Which lines of the entries below run from the one holding "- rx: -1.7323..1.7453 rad" to the one holding "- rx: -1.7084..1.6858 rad", inclusive? Set down exactly those lines and no others.

*** Data for the task Section Begins ***

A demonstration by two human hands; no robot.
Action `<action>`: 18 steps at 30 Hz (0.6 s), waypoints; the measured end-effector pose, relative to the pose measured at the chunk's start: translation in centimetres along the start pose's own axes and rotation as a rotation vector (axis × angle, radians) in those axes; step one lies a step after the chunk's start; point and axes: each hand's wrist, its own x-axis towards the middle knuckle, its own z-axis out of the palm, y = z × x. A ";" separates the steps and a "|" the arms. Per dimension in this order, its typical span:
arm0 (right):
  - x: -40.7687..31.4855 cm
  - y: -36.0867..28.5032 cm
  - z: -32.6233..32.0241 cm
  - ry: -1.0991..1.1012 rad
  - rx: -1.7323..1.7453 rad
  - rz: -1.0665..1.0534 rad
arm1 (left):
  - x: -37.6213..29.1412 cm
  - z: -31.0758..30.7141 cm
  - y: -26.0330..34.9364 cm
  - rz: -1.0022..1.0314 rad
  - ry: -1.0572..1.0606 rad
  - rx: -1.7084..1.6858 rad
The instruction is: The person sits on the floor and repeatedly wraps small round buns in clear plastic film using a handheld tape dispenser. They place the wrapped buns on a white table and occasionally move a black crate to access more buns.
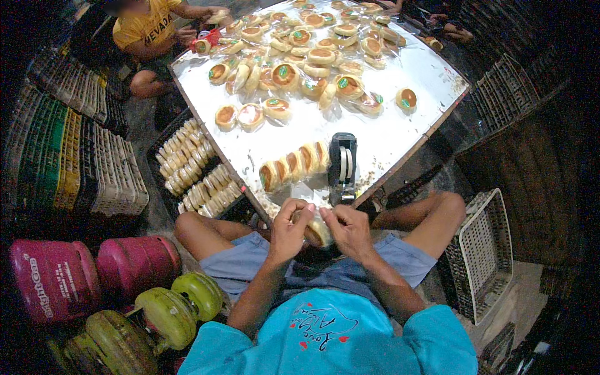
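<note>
My left hand [291, 229] and my right hand [349, 229] meet just off the table's near corner. Between them they pinch the top of a clear plastic bag, and a round golden pastry [318, 233] hangs inside it, partly covered by the fingers. Right beyond my right hand, a black tape dispenser [343, 164] with a pale roll stands at the corner of the white tabletop [304, 129]. To its left lies a row of several round pastries [294, 165] on edge in clear plastic.
Wrapped pastries [323, 56], many bearing green labels, cover the table's far half. A black crate [154, 157] of packed pastries stands left below the table. Gas cylinders [138, 262] and stacked crates [119, 173] line the left; a white basket [487, 253] sits right. Another person [150, 37] works far left.
</note>
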 end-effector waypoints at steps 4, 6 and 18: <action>-2.4 1.6 2.1 -0.062 0.516 0.210 | -0.7 2.1 -0.9 0.361 0.221 0.099; -3.3 1.7 2.6 -0.095 0.836 0.356 | -0.6 2.8 -1.3 0.457 0.272 -0.012; 4.4 6.7 -1.0 0.161 -0.197 0.421 | 0.0 3.5 -2.8 -0.398 -0.208 -0.978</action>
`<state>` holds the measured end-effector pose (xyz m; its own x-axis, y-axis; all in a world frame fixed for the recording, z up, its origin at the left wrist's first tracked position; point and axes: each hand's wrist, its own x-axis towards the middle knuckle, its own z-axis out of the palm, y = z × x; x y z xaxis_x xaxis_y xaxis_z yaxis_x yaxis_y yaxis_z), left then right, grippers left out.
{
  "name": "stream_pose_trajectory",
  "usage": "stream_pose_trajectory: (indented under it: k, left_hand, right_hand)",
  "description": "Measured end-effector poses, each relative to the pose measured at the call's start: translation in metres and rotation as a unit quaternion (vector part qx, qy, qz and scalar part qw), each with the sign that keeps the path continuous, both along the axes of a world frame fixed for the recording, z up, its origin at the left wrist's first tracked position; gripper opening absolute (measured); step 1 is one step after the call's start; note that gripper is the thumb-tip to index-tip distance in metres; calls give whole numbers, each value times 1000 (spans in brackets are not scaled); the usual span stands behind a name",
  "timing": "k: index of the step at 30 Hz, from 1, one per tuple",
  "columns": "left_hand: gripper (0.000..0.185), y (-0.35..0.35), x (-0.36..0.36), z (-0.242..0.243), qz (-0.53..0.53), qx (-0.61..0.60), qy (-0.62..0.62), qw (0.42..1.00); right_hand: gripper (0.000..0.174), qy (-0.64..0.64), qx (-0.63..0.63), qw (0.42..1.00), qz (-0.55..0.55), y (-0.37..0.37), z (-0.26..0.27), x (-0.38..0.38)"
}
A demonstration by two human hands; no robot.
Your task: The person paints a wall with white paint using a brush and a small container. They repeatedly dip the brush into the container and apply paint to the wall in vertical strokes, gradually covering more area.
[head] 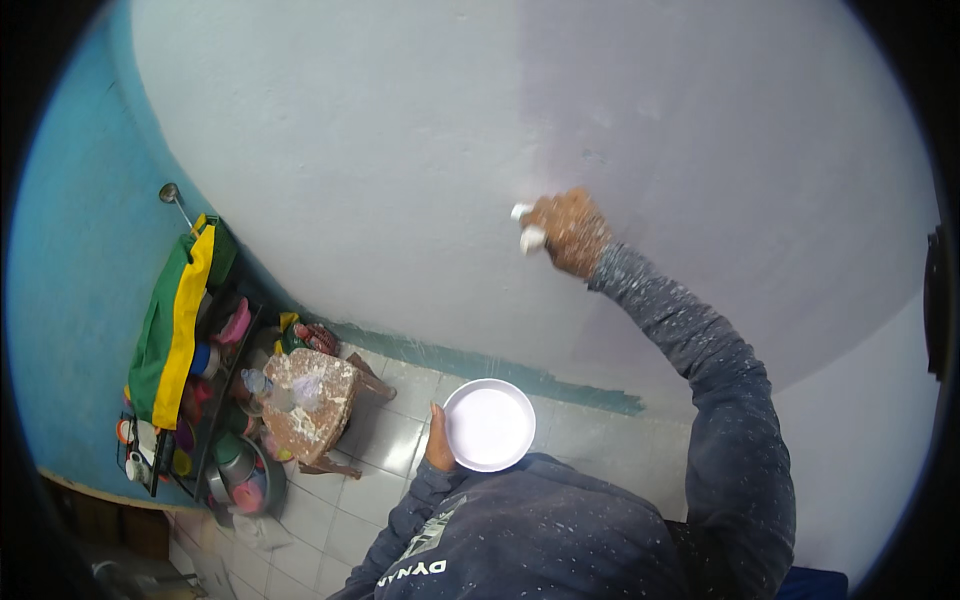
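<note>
My left hand [439, 442] grips the left side of a round, shallow bowl [490, 425] close to my body; the bowl holds pale lilac liquid that looks like paint. My right hand [574, 232], speckled with white, is raised in front of the wall [375, 150]. It is closed around a white tool [533, 240], of which only pale ends show; the hand hides the rest, and blur leaves its kind unclear. Behind that hand the wall changes from whitish grey on the left to lilac on the right. Whether the tool touches the wall, I cannot tell.
A paint-spattered stool [311, 405] stands on the tiled floor [375, 442] to my left. Beyond it, a dark rack [217, 420] carries kitchenware under a green and yellow cloth [180, 322]. A ladle [171, 195] rises above it. A basin [274, 480] of dishes sits beside the rack.
</note>
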<state>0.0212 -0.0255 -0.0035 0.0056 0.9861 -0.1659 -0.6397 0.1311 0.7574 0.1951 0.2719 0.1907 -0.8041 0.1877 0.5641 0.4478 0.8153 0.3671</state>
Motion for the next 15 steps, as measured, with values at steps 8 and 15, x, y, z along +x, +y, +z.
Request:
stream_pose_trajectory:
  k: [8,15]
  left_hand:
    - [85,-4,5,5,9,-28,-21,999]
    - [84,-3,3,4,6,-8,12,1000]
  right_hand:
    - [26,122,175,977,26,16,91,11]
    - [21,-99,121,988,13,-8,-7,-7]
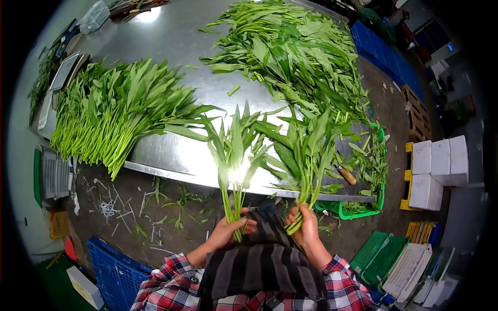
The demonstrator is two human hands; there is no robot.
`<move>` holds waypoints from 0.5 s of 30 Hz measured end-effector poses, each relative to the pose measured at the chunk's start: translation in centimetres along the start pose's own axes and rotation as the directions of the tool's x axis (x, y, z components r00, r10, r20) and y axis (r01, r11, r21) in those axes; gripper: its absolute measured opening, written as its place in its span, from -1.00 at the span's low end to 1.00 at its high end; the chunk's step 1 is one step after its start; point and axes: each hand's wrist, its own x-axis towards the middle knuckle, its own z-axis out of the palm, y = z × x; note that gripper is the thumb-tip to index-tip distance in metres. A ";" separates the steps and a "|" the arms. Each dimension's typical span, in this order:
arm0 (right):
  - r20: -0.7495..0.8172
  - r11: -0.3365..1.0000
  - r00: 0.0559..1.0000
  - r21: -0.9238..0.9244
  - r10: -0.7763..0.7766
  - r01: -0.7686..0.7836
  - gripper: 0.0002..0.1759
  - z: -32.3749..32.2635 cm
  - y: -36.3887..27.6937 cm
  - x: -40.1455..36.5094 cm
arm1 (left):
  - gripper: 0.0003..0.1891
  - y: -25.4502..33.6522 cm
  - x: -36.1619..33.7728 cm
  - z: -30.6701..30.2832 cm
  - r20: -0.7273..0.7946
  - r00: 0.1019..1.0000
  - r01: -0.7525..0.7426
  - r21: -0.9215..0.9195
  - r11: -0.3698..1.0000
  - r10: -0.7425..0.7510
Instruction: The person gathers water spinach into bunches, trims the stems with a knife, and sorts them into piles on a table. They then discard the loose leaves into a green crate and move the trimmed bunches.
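Curling its fingers, the left hand [228, 233] clasps one leafy bunch [226, 181], the right hand [308, 229] a second bunch [312, 155], both at the metal table's [174, 49] near edge; a lined-up pile [111, 106] lies left of its middle, a loose heap [295, 59] right

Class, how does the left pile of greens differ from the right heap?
The left pile lies in order, stems side by side; the right heap is more jumbled. The left pile looks smaller than the right heap. Both are leafy green stalks on the metal table.
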 end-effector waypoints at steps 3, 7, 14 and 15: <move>0.055 0.923 0.941 -0.185 -0.334 0.338 -0.85 2.3 -3.3 -1.4 | -0.73 0.2 0.3 -0.1 -0.016 0.999 -0.049 0.044 0.998 0.050; 0.121 0.830 0.868 -0.255 -0.481 0.496 -0.86 4.3 -4.0 -1.9 | -0.75 0.5 0.0 0.8 -0.048 0.919 -0.333 0.436 0.836 0.391; 0.521 0.181 0.854 -0.841 0.020 0.509 -0.62 3.2 4.1 2.2 | -0.62 -1.8 1.4 -0.9 -0.007 1.000 0.014 0.149 0.989 -0.013; 0.529 0.042 0.848 -0.848 0.002 0.529 -0.59 4.5 3.0 1.3 | -0.60 -0.8 0.8 0.2 0.005 1.000 0.005 0.160 0.987 -0.006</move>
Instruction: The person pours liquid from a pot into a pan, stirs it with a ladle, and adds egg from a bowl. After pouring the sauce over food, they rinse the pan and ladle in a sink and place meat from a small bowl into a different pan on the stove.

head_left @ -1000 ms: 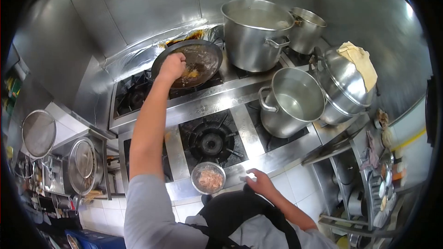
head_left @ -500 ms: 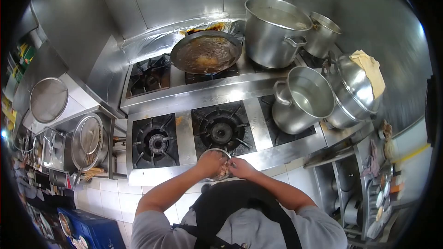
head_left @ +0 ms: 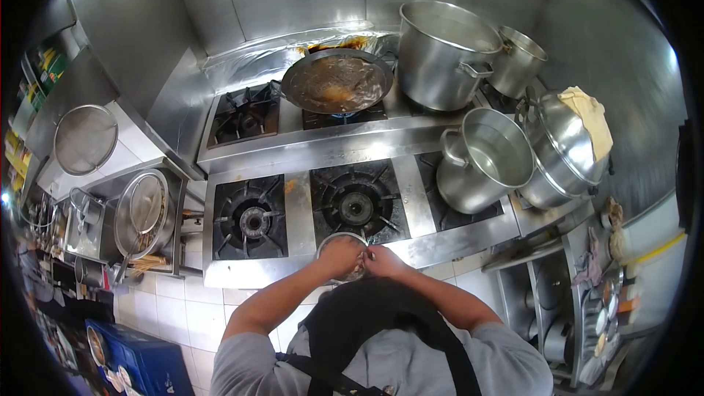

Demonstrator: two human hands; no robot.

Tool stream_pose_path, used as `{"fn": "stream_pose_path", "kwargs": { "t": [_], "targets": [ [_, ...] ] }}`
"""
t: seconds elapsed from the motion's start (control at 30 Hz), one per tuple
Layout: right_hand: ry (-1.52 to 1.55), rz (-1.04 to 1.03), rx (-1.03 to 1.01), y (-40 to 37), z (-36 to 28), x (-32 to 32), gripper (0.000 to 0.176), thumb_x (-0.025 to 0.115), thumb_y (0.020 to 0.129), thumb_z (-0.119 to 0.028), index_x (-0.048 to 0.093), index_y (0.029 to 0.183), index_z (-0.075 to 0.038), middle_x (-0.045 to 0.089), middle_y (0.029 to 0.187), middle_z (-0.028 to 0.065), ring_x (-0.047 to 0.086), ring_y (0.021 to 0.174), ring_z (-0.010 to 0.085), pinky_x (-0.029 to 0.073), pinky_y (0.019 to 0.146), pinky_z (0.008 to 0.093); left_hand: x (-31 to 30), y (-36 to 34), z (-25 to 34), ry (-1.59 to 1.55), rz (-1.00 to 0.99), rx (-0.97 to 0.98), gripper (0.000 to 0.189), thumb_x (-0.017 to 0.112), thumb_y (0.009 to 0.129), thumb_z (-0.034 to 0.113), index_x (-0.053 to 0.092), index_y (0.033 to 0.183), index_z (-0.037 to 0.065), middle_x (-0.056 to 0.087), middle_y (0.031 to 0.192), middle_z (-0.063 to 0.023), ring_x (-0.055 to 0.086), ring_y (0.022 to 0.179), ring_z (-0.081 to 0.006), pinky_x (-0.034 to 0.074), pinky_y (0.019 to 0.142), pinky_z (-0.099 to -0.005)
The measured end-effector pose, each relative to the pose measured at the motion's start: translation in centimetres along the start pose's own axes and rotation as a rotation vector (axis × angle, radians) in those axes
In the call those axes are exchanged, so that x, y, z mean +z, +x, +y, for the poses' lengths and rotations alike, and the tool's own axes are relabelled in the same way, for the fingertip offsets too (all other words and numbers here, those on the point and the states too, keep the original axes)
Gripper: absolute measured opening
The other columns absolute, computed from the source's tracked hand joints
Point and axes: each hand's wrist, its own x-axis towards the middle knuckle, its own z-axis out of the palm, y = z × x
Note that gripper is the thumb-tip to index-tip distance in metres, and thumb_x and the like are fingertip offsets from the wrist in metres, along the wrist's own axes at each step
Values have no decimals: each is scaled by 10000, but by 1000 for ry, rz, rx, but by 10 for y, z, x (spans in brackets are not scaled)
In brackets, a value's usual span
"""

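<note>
A round metal bowl [head_left: 357, 276] is at the stove's front edge, close to my apron, with pieces of food inside that are too small to name. My left hand [head_left: 342, 255] reaches over its left side, fingers curled down into it. At the right rim is my right hand [head_left: 383, 259], its fingertips pinched together close to my left hand. What the fingers hold is too small to make out. Just beyond the bowl lies the middle front burner [head_left: 355, 207], with nothing on its grate.
A wok [head_left: 337, 84] of bubbling brown liquid stands on a lit back burner. Right of it are a tall stockpot [head_left: 446, 59], an open pot of liquid [head_left: 488, 161] and a lidded pot [head_left: 561, 147] with a cloth. Strainers [head_left: 86, 139] and a blue crate [head_left: 139, 359] are left.
The view has shifted slightly. My left hand has turned and moved nearer to my right hand over the bowl, covering more of the food.
</note>
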Motion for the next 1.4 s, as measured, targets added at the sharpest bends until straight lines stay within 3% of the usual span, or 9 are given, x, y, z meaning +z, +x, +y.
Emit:
{"fn": "stream_pose_path", "kwargs": {
  "t": [0.27, 0.5, 0.67, 0.73, 0.83, 0.93, 1.1, 1.2, 1.4],
  "targets": [
    [14, 132, -247, 6, -28, -12, 383, 639, 827, -299, 628, 1081, -12, 660, 963, 261, 636, 953, 421, 491, 841, 478, -57, -1, 1, -579, 28, -324, 168, 651, 860, 194, 563, 949, 82, 636, 957, -188, 643, 900, -351, 505, 764, -391],
    [-265, 81, -277, 24, -39, -19, 326, 632, 818, -348, 701, 979, -73, 681, 836, 208, 652, 872, 404, 483, 846, 488, -60, -10, -8, -1176, 341, -381, 150, 666, 894, 68, 567, 1002, 40, 648, 875, -36, 617, 820, -118, 500, 756, -279],
    [-410, 28, -332, 27, -28, -11, 313, 619, 814, -289, 678, 950, -13, 675, 819, 231, 662, 845, 399, 484, 823, 509, -90, -18, 0, -1347, 365, -394, 191, 627, 925, 34, 548, 1099, 34, 666, 1036, -66, 625, 942, -127, 504, 825, -277],
    [-178, 258, -451, 14, -48, -16, 293, 640, 829, -286, 693, 958, -29, 681, 835, 208, 669, 816, 374, 525, 748, 461, -106, -18, 6, -1388, 407, -396, 212, 624, 929, 34, 548, 1127, 30, 668, 1049, -74, 623, 959, -127, 500, 837, -276],
    [312, 30, -300, -1, -90, -37, 286, 611, 864, -255, 666, 1022, -24, 679, 866, 210, 669, 818, 363, 528, 736, 421, -107, -19, 4, -1422, 377, -350, 237, 619, 932, 52, 547, 1156, 18, 670, 1081, -85, 621, 982, -128, 499, 850, -279],
    [295, -45, -161, 2, -88, -46, 295, 597, 884, -266, 642, 1079, -49, 673, 892, 214, 665, 826, 364, 523, 728, 403, -84, -17, -7, -1244, 311, -441, 229, 595, 946, 103, 547, 1151, 13, 669, 1044, -71, 623, 982, -134, 498, 865, -283],
    [-51, 281, -401, -11, -109, -53, 233, 597, 877, -226, 599, 976, -15, 647, 793, 223, 632, 767, 427, 496, 682, 469, -52, -13, -2, -1570, 251, -775, 207, 503, 956, 111, 544, 1135, 16, 646, 975, -135, 673, 814, -228, 567, 716, -331],
    [-118, 381, -443, -9, -113, -48, 210, 611, 872, -233, 587, 919, -30, 636, 764, 217, 619, 748, 431, 481, 686, 504, -48, -10, 10, -1908, 303, -738, 206, 471, 949, 72, 538, 1131, 2, 640, 995, -178, 674, 733, -258, 576, 621, -347],
    [-95, 291, -451, 1, -99, -40, 201, 623, 866, -235, 570, 898, -44, 636, 770, 225, 629, 774, 422, 484, 720, 494, -25, -11, -9, -2247, 131, -509, 253, 445, 947, 129, 544, 1146, 8, 632, 1084, -135, 627, 986, -261, 512, 851, -437]
  ]
}}
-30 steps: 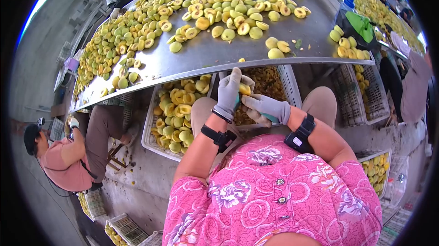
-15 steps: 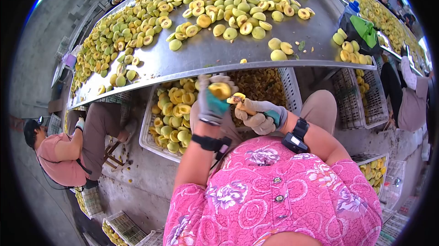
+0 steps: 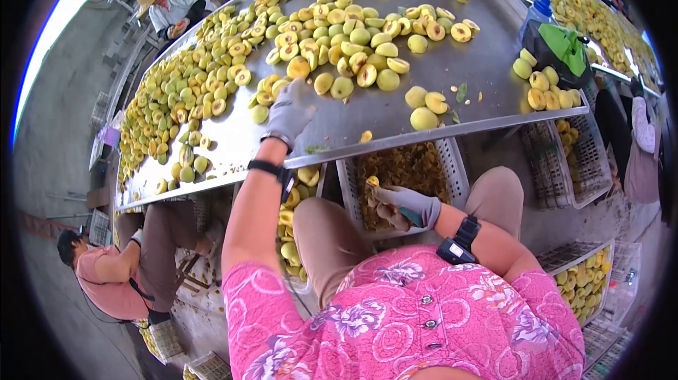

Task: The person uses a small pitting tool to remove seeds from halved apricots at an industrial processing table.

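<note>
Far left: seated person in a pink top [image 3: 109, 270], in profile near the table end. Above, across the table, a person in a straw hat [image 3: 173, 9], hands near the far edge. Dense spread of halved yellow-green fruit [image 3: 187, 101] covers the left side of the metal table [image 3: 487, 62]. Left hand [image 3: 289, 111], grey-gloved, extended over the table at the near margin of the central fruit heap [image 3: 353, 41]; fingertips close to the fruit, grip cannot be told from this angle. Below the left forearm, partly hidden by it: a crate [image 3: 321, 186] of fruit. Hands well apart. Center: small yellow bit [image 3: 366, 137] on the table near its front edge; beneath the table, a white crate [image 3: 455, 171] of brownish scraps [image 3: 402, 168]. Right hand [image 3: 409, 207], gloved, in front of that crate, fingers curled and closed on a small yellow piece [image 3: 372, 181]; its identity is unclear. Right of center on the table: a few fruits [image 3: 424, 119], a leaf beside them. Further right: fruit group [image 3: 542, 83] by a black-and-green bag [image 3: 561, 48], blue-capped bottle [image 3: 541, 9] just behind.
</note>
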`<state>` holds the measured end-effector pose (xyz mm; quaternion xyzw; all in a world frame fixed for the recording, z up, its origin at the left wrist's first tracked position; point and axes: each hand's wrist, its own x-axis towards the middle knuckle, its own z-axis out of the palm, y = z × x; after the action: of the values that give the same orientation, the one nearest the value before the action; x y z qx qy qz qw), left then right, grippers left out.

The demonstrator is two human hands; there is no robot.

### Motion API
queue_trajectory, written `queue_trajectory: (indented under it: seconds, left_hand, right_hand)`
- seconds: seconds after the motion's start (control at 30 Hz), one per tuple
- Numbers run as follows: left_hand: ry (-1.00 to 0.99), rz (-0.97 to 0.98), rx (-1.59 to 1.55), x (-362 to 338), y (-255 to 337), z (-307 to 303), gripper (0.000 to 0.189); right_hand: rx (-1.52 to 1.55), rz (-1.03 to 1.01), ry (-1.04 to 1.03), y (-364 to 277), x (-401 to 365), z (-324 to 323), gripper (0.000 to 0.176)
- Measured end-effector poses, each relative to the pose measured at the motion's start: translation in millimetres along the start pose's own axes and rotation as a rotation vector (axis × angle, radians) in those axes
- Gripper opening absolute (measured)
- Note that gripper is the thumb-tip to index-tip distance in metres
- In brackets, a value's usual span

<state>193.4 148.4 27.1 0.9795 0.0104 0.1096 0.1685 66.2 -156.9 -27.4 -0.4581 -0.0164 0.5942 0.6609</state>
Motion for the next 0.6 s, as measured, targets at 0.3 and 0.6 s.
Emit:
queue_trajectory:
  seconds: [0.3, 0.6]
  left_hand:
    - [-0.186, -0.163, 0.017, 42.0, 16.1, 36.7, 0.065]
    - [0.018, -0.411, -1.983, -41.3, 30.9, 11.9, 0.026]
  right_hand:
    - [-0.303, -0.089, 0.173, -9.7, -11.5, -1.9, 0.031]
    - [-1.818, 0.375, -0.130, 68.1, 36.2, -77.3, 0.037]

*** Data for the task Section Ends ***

Exercise solution:
  - rx: -1.7323..1.7453 rad
  - rz: -1.0665..1.0534 rad
arm1 (left):
  - x: -37.6213..29.1412 cm
  - z: -31.0758..30.7141 cm
  - y: -26.0330..34.9364 cm
  - rz: -1.0022..1.0314 rad
  - ry: -1.0572..1.0606 rad
  - rx: -1.7084..1.6858 rad

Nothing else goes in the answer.